## Task prompt
Look for "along" in every line of the listing. Copy the lines that have it.

Supplied material section start

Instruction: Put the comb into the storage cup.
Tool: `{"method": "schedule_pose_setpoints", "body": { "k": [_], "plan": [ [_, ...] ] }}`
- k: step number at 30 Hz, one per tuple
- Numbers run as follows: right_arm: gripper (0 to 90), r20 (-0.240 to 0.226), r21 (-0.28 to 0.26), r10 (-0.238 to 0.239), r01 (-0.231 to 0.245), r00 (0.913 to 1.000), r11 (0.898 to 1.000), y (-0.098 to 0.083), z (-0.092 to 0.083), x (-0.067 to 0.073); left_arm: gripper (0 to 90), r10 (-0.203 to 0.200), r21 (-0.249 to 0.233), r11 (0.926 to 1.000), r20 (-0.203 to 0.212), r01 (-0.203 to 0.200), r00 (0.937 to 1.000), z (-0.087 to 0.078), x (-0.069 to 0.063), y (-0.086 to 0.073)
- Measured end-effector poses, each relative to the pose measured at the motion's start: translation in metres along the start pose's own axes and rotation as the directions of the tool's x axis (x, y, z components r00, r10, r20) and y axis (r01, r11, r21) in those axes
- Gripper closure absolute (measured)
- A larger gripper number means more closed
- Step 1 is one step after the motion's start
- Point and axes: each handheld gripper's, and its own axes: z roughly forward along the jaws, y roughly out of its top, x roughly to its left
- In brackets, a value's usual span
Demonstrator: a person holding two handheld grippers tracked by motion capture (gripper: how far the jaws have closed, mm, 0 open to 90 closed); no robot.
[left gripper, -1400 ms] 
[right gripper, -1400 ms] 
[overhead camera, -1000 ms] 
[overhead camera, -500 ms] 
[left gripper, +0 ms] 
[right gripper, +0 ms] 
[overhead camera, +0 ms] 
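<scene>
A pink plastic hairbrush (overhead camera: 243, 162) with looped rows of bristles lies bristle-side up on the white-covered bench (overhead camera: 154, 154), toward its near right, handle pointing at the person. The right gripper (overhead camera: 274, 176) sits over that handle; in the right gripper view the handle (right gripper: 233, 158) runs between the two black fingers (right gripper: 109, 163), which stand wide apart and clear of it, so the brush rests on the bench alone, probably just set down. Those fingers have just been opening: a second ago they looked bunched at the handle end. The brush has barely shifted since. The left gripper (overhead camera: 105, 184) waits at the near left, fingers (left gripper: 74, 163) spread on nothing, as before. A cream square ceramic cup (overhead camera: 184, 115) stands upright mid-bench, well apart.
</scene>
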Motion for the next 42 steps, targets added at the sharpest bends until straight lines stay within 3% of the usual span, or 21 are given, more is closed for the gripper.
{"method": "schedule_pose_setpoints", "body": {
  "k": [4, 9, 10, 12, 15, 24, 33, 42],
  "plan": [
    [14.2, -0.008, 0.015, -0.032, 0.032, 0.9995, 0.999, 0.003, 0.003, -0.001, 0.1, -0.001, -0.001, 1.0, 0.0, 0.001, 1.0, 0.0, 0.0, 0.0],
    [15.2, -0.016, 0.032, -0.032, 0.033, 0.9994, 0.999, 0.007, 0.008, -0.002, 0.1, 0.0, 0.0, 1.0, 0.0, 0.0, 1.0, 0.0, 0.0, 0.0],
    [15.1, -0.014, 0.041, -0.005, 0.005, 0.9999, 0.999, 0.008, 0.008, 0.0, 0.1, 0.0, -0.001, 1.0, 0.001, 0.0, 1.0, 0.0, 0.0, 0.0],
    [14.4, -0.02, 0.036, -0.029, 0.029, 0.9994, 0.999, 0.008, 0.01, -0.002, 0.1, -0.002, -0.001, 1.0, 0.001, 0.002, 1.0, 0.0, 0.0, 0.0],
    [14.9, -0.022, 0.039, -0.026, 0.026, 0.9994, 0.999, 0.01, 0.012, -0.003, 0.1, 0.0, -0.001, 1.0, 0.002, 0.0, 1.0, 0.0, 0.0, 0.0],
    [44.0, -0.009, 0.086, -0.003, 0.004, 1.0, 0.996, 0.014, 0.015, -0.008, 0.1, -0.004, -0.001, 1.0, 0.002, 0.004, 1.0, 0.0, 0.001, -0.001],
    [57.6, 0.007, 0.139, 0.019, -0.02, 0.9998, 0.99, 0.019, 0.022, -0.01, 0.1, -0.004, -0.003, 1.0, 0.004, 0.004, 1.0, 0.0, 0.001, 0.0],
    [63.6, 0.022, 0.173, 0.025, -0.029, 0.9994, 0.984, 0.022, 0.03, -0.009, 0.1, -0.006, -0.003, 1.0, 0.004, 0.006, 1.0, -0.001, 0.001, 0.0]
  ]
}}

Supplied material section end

## Solution to this task
- Measured end-effector poses, each relative to the pose measured at the motion's start: translation in metres along the start pose's own axes and rotation as the directions of the tool's x axis (x, y, z components r00, r10, r20) and y axis (r01, r11, r21) in those axes
- Point and axes: each handheld gripper's, and its own axes: z roughly forward along the jaws, y roughly out of its top, x roughly to its left

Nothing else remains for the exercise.